If a line of the data below contains the string "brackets", copy it into your answer.

########

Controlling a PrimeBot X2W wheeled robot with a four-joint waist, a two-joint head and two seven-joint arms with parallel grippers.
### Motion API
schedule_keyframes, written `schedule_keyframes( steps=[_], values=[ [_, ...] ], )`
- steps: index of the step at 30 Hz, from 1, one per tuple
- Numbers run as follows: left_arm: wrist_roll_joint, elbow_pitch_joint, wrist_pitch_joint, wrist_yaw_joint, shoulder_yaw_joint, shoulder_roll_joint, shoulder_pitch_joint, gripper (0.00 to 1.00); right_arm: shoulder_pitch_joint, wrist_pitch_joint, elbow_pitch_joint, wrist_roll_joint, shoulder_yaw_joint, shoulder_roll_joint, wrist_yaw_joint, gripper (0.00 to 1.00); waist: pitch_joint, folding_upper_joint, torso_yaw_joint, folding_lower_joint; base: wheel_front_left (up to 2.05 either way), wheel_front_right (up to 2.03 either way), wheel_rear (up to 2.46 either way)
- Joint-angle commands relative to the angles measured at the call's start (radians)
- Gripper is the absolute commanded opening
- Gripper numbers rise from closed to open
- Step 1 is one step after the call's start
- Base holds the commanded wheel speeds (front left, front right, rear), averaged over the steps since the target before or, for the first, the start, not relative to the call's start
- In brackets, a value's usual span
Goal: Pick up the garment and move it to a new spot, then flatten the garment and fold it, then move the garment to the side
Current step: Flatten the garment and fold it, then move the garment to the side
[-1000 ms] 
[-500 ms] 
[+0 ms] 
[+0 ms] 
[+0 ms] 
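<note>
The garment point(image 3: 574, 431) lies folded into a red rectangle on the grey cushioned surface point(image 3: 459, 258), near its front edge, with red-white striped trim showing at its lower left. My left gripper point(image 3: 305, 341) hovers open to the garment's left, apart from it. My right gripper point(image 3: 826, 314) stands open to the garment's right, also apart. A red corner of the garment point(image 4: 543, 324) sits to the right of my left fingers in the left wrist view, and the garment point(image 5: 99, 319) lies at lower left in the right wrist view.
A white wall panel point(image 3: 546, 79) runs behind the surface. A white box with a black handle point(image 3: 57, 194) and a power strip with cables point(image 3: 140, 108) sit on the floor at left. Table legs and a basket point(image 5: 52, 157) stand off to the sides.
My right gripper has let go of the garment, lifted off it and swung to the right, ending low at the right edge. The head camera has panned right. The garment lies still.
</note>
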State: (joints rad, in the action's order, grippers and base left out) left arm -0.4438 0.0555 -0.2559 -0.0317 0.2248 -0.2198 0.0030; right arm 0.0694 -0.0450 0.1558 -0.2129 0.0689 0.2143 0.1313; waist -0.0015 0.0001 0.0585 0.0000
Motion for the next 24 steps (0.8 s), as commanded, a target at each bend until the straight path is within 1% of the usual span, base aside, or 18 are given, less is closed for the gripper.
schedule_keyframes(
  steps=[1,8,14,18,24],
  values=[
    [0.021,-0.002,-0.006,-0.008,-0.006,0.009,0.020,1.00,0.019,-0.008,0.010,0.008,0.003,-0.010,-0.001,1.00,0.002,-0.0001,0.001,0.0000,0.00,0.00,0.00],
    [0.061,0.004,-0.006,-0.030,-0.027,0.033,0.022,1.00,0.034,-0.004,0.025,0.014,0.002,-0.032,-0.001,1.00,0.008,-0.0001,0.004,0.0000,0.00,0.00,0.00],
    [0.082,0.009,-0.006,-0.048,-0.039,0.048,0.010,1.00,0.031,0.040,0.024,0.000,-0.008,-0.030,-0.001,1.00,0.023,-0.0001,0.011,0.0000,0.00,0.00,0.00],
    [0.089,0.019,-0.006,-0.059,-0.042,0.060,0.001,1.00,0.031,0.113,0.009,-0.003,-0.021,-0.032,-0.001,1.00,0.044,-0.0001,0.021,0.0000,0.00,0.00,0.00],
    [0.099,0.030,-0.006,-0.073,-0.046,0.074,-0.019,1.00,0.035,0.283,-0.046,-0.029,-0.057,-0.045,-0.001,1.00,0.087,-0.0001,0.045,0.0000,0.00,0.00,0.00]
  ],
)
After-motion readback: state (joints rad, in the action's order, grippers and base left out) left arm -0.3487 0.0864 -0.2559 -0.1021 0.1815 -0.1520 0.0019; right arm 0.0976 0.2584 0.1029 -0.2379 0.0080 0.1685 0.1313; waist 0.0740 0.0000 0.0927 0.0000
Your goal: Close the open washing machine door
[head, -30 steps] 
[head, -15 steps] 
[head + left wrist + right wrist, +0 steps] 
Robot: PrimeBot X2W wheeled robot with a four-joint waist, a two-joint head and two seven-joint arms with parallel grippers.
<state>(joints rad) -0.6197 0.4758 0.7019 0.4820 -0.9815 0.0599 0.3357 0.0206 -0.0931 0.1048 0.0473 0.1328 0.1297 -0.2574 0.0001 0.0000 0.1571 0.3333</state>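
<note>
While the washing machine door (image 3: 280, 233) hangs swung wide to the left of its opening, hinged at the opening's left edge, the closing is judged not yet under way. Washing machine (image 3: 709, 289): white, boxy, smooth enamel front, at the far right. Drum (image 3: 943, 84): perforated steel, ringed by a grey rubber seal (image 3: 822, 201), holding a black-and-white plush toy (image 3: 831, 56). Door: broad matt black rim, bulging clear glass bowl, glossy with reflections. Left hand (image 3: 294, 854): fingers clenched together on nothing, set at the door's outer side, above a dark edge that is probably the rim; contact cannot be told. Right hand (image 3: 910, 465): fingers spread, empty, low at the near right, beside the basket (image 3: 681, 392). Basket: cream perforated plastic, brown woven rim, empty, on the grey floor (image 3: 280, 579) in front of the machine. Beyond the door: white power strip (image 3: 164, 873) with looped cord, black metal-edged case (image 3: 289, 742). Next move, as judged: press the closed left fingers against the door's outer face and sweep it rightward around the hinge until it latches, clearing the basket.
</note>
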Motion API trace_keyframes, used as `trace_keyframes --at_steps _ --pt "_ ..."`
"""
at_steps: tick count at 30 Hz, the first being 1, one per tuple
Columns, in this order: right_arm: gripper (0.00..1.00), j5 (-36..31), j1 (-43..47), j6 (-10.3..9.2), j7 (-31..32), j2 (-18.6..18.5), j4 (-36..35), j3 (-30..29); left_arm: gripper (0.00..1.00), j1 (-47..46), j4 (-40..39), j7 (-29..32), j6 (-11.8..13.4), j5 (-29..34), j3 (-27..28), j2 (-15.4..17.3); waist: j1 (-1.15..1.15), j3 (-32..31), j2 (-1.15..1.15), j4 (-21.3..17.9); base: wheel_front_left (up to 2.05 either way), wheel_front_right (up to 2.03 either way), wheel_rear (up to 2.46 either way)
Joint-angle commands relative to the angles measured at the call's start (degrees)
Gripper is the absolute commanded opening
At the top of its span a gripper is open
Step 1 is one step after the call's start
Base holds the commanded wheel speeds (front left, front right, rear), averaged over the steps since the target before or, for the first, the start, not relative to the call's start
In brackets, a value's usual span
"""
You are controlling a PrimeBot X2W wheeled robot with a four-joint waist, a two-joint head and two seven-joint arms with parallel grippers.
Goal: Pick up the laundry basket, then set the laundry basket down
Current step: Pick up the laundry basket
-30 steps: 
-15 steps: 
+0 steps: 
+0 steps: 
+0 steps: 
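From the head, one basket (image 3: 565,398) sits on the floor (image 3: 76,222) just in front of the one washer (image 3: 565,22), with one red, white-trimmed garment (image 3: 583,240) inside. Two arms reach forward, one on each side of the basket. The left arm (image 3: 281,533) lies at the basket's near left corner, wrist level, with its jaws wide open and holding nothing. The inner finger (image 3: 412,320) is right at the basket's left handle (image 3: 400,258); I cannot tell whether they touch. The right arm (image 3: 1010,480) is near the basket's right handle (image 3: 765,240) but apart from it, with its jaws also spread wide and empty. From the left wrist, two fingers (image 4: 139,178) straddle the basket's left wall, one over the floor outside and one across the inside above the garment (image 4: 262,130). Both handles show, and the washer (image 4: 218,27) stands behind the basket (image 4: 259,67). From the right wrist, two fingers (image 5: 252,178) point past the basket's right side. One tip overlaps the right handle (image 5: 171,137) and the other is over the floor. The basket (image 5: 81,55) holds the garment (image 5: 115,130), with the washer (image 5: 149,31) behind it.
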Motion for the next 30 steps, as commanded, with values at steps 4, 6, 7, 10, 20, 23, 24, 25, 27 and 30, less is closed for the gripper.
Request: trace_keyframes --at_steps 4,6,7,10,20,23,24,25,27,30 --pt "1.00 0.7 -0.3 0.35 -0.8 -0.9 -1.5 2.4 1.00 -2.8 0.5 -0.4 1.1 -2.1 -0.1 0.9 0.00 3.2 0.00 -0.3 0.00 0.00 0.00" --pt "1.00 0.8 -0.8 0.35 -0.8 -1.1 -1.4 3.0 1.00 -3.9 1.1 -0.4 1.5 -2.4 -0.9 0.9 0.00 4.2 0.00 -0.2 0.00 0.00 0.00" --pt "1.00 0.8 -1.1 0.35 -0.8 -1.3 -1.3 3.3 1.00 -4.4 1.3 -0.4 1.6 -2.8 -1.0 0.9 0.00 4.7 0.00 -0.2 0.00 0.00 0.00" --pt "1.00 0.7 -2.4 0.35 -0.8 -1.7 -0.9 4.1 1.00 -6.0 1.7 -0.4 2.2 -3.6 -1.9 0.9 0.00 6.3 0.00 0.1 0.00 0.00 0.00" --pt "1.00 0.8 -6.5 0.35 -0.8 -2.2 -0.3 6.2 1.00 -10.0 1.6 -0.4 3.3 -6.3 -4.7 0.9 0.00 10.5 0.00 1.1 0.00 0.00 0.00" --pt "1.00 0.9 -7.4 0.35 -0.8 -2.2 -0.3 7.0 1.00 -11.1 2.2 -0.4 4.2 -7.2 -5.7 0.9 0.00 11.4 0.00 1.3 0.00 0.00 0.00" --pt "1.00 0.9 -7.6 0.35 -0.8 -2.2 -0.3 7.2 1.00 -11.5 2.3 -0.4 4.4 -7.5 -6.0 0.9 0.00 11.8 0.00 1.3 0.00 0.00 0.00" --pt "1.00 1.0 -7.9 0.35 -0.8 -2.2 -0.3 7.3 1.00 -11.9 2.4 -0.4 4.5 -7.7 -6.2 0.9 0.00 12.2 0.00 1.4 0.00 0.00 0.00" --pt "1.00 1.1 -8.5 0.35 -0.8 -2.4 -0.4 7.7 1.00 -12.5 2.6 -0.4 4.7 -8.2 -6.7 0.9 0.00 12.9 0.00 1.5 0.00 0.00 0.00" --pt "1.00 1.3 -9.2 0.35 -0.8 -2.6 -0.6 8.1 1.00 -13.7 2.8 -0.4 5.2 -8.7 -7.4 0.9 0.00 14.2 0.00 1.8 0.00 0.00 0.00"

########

TASK OUTPUT
- In brackets, a value's usual span
In brackets, a value's usual span

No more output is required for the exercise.